Re: Checksums on ftp
On Wed, Apr 26, 2000 at 07:05:18PM -0000, Sascha_M._Silbe@progbbs.dyn.ns1.net wrote:
> 26 Apr 00 12:45, Alexander Hvostov wrote to UUCP:
> AH> Yeah, yeah, you just try and break an MD5 checksum anytime this
> AH> year. *cough*
> It'll take some time, but it's possible. A simple brute-force attack will do
> the job. And "some time" depends VERY much on the hardware the cracker owns. It
> may be enough to be secure against your friends, but not against a "real"
It still only scales linearly with the speed of hardware available. You
would have to have more funding than the NSA to get that much hardware! Is
there any reason to believe it could be done in less than the age of the
universe (~1e10 years) for 128bit MD5?
Read RFC 1321 and tell me what you think then. :)
You have to make on the order of 2^128 guesses to come up with a message
that has the same hash as the file you're trying to spoof. (you don't get
the advantage of the "birthday paradox" (29 people in a room -> 50% chance
at least one pair has the same birthday) because the other member of the
pair is already picked: it is the md5 hash of the original file.
$ bc -l
2^128 / 10000000000 / 365 / 24 / 60 /60
so, you'd have to perform 10^21 md5 hashes per second to get as many hashes
as there are possible hashes. (you wouldn't exactly "exhaust the key
space", since the "key" is the message you are hashing, and it is _much_
longer than 128 bits.) Since MD5 works on chunks of 64 bytes, you could
mess with the last few bytes only and not have to run MD5 on the whole file
every time, just the last 64-padlength bytes and the pad bytes. (You would
pre-compute the first bit of the file.) This lowers the time required to
check a variation of each computation a lot (especially for long files), but
not enough. Also, if you try to exhaust the (effectively 64byte) keyspace,
you won't have any luck at all! That's 2^512 different possibilities!)

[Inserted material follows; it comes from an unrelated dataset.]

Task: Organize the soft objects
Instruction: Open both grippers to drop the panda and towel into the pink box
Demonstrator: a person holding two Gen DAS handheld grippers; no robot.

On my P200MMX, md5sum takes at best 0.85sec on a 12724349 byte MP3 file.
To md5 transform one 64byte chunk takes
12724349 / 64 + 1
0.85 / .
i.e. 4 microseconds = 4*10^-6 ~= 2^(-18) (10^3 ~= 2^10, coincidentally)
Thus, on my computer, assuming you could generate a test m5dsum in the time
it takes to do a single md5 block, it would take 2^(128-18)=2^110 seconds to
have a pretty good chance of stumbling upon a bit pattern that worked.
That's a long time:
2^110 / 365 / 24/ 60 / 60
10^25 years is a damn long time. The universe is only on the order of 10
billion years old! RC5 is a similar algorithm to MD5 (designed by the same
guys, RSA), consisting of rotates and bit shifts, so, given that I get 430
kkeys/s on my computer, and that www.distributed.net reports 147 Gkeys/s for
RC5, if we had every computer that's running RC5 trying to find a hash
collision for a given hash,
41161663325523430591470829.6012501268 * 430/147 / 1000000
That's still 10^20 years, which is a damn long time. You would be hard
pressed to find enough computing power to do this, no matter who you are.
(even the NSA couldn't do it in a year. I'm sure they don't have 20 orders
of magnitude more computing power than d.net. Also, MD5 is somewhat
complicated, so you would have a hard time building dedicated hardware much
faster than a general purpose CPU.) (BTW, if you don't know about
distributed computing, check out www.distributed.net, and www.dcypher.net.
dcypher's got a real-world useful project: simulating gamma rays to help
figure out how to build better nuclear waste containers. Too bad they only
run on x86: linux, *bsd, or windoze.)
Even if you did find a way to change a file and preserve its MD5 digest,
you might have a hard time making use of that. Assume you've made some
changes to a file, and then you want to adjust it back to the original MD5
digest. You would have to find a block of data that you could set
arbitrarily, otherwise changing the bytes to make the digest right would
make the file invalid. If you did this with a shell script, you could mess
with a comment longer than 64 bytes (as long as the bytes didn't turn out to
include \n, which would end the comment, wasting the billions of
universe-ages of CPU time you spent calculating it.) For a binary file, you
would have to make the whole rest of the file smaller so you could add 64
bytes somewhere that got ignored. (if you change the length of the file,
that will get noticed along with the md5sum, most likely!)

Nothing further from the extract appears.